As we build up to the start of our annual global Social Business Summit series, there have been two absolutely awesome posts recently from our global team, with the first by Dave Gray (XPLANE |  Dachis Group) and then a follow up post by Lee Bryant.

Dave muses on average life expectancy of a company, which he points out has dropped from 75 years in the 1930s to only 15 years today. He argues:

I believe that many of these companies are collapsing under their own weight. As companies grow they invariably increase in complexity, and as things get more complex they become more difficult to control.

So what happens if we rethink the modern company, if we stop thinking of it as a machine and start thinking of it as a complex, growing system? What happens if we think of it less like a machine and more like an organism? Or even better, what if we compared the company with other large, complex human systems, like, for example, the city?

Lee picks up this point in his post and explains:

The conditions that led to the rapid growth and development of large corporates are no longer pertinent today. Global communications, logistics and management no longer require the process-driven management and compartmentalised structure of the railroad builders.

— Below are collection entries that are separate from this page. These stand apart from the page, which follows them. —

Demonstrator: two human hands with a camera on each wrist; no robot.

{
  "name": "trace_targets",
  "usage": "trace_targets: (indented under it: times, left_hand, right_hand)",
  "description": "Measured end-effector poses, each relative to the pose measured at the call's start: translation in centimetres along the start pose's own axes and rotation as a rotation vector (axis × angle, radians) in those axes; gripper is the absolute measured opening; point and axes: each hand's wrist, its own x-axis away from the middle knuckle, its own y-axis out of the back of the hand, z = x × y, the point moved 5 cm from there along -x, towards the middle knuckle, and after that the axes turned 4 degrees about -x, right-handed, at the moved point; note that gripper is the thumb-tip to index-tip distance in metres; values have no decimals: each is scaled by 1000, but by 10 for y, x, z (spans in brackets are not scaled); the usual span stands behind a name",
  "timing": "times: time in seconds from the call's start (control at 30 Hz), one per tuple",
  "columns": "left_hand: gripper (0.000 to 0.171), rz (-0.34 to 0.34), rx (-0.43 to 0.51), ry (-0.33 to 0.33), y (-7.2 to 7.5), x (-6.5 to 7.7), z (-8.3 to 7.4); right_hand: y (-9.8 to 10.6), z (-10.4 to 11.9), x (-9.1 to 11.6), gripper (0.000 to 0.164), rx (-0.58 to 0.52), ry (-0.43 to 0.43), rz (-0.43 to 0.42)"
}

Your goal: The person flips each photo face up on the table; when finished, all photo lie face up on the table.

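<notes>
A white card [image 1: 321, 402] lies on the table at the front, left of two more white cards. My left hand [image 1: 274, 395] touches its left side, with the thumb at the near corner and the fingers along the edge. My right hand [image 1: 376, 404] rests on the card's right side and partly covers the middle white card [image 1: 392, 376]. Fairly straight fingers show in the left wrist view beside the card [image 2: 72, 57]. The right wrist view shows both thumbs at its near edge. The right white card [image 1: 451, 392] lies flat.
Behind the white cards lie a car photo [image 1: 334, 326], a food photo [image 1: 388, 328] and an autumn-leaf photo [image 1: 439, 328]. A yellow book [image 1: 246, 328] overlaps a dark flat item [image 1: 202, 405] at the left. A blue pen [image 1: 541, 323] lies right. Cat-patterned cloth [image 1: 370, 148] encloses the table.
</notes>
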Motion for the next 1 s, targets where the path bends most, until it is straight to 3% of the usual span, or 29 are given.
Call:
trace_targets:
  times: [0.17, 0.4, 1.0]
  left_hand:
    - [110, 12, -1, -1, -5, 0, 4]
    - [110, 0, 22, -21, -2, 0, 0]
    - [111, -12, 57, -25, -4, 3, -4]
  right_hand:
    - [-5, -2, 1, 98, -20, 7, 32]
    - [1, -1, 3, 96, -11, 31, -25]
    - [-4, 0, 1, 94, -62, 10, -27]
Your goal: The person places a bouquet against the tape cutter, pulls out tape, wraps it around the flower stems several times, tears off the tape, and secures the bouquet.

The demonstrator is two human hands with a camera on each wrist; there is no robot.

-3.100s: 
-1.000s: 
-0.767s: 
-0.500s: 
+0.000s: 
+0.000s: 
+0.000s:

Together, I’m reminded that the mechanistic view of organisations is a relatively new idea (as Lee has pointed out in the past, The Twentieth Century was Wrong). In Gareth Morgan’s classic Images of Organization we are presented with multiple ways of looking at and understanding how we organise – but as my colleagues’ posts highlight, we need more than concepts to enable us to apply non-mechanistic approaches to management at the scale of large organisations or value networks.

What is exciting is that for the first time, we now have the combination tools AND concepts that can free us from this mechanistic scale trap – to quote Lee again:

Design by connection. Ecosystems + passion/strong identity + active listening and adaptation.